→ Data extract:
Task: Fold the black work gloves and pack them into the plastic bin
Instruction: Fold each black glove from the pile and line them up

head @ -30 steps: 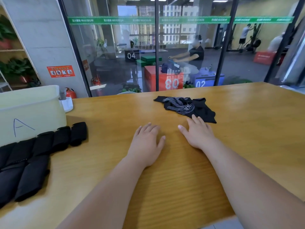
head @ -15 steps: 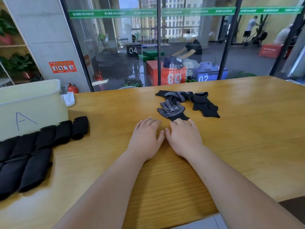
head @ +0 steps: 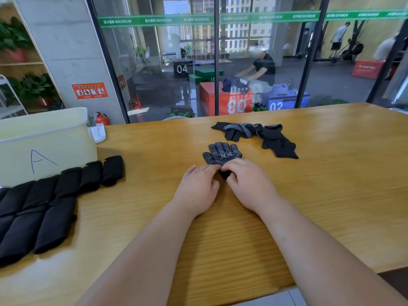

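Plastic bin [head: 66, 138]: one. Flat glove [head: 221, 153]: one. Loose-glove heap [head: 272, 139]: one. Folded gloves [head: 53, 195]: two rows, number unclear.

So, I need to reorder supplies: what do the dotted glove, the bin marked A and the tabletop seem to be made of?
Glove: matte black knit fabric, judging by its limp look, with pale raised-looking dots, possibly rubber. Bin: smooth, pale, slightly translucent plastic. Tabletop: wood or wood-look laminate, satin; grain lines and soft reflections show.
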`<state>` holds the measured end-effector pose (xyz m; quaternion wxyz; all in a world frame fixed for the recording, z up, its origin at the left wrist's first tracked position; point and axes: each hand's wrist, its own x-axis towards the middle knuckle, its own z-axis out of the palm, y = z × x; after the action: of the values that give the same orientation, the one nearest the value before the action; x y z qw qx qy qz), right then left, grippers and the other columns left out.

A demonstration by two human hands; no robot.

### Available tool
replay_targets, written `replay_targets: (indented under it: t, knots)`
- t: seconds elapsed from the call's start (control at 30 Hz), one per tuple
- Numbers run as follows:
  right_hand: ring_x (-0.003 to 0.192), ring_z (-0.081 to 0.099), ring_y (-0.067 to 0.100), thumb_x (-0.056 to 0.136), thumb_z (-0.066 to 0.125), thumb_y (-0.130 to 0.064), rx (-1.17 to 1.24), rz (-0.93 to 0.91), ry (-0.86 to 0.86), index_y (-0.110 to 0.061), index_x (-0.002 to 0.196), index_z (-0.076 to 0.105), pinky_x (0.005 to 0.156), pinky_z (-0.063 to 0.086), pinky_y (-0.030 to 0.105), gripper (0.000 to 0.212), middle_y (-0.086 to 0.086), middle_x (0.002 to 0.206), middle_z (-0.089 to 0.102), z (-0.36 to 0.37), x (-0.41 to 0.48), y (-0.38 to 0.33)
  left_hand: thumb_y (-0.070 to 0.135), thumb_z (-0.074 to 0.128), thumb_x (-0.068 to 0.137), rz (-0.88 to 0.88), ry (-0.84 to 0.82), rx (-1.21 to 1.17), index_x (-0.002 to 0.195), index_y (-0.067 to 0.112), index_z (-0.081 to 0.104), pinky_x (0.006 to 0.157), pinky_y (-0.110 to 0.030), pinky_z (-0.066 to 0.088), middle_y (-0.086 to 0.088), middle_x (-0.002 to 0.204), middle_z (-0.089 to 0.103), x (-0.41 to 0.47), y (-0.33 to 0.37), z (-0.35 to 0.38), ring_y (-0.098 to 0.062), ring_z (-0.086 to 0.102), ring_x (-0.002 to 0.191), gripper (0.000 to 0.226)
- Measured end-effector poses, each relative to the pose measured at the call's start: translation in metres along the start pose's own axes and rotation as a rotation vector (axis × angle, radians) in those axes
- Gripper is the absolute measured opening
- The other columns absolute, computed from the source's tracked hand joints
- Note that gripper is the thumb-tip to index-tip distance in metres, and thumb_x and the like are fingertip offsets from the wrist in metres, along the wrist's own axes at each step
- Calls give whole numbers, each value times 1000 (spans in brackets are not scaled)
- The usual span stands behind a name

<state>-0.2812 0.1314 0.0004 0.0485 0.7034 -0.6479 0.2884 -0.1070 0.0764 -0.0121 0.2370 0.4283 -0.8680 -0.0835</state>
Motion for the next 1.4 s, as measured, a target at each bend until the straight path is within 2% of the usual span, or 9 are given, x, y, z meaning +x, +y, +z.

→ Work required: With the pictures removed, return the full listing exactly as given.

→ Your response:
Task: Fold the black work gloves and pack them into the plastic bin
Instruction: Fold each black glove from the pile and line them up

head @ -30 steps: 
head @ -15 steps: 
head @ +0 steps: 

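Plastic bin [head: 66, 138]: one. Flat glove [head: 221, 153]: one. Loose-glove heap [head: 272, 139]: one. Folded gloves [head: 53, 195]: two rows, number unclear.

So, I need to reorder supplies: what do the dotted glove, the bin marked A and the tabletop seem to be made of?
Glove: matte black knit fabric, judging by its limp look, with pale raised-looking dots, possibly rubber. Bin: smooth, pale, slightly translucent plastic. Tabletop: wood or wood-look laminate, satin; grain lines and soft reflections show.
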`<state>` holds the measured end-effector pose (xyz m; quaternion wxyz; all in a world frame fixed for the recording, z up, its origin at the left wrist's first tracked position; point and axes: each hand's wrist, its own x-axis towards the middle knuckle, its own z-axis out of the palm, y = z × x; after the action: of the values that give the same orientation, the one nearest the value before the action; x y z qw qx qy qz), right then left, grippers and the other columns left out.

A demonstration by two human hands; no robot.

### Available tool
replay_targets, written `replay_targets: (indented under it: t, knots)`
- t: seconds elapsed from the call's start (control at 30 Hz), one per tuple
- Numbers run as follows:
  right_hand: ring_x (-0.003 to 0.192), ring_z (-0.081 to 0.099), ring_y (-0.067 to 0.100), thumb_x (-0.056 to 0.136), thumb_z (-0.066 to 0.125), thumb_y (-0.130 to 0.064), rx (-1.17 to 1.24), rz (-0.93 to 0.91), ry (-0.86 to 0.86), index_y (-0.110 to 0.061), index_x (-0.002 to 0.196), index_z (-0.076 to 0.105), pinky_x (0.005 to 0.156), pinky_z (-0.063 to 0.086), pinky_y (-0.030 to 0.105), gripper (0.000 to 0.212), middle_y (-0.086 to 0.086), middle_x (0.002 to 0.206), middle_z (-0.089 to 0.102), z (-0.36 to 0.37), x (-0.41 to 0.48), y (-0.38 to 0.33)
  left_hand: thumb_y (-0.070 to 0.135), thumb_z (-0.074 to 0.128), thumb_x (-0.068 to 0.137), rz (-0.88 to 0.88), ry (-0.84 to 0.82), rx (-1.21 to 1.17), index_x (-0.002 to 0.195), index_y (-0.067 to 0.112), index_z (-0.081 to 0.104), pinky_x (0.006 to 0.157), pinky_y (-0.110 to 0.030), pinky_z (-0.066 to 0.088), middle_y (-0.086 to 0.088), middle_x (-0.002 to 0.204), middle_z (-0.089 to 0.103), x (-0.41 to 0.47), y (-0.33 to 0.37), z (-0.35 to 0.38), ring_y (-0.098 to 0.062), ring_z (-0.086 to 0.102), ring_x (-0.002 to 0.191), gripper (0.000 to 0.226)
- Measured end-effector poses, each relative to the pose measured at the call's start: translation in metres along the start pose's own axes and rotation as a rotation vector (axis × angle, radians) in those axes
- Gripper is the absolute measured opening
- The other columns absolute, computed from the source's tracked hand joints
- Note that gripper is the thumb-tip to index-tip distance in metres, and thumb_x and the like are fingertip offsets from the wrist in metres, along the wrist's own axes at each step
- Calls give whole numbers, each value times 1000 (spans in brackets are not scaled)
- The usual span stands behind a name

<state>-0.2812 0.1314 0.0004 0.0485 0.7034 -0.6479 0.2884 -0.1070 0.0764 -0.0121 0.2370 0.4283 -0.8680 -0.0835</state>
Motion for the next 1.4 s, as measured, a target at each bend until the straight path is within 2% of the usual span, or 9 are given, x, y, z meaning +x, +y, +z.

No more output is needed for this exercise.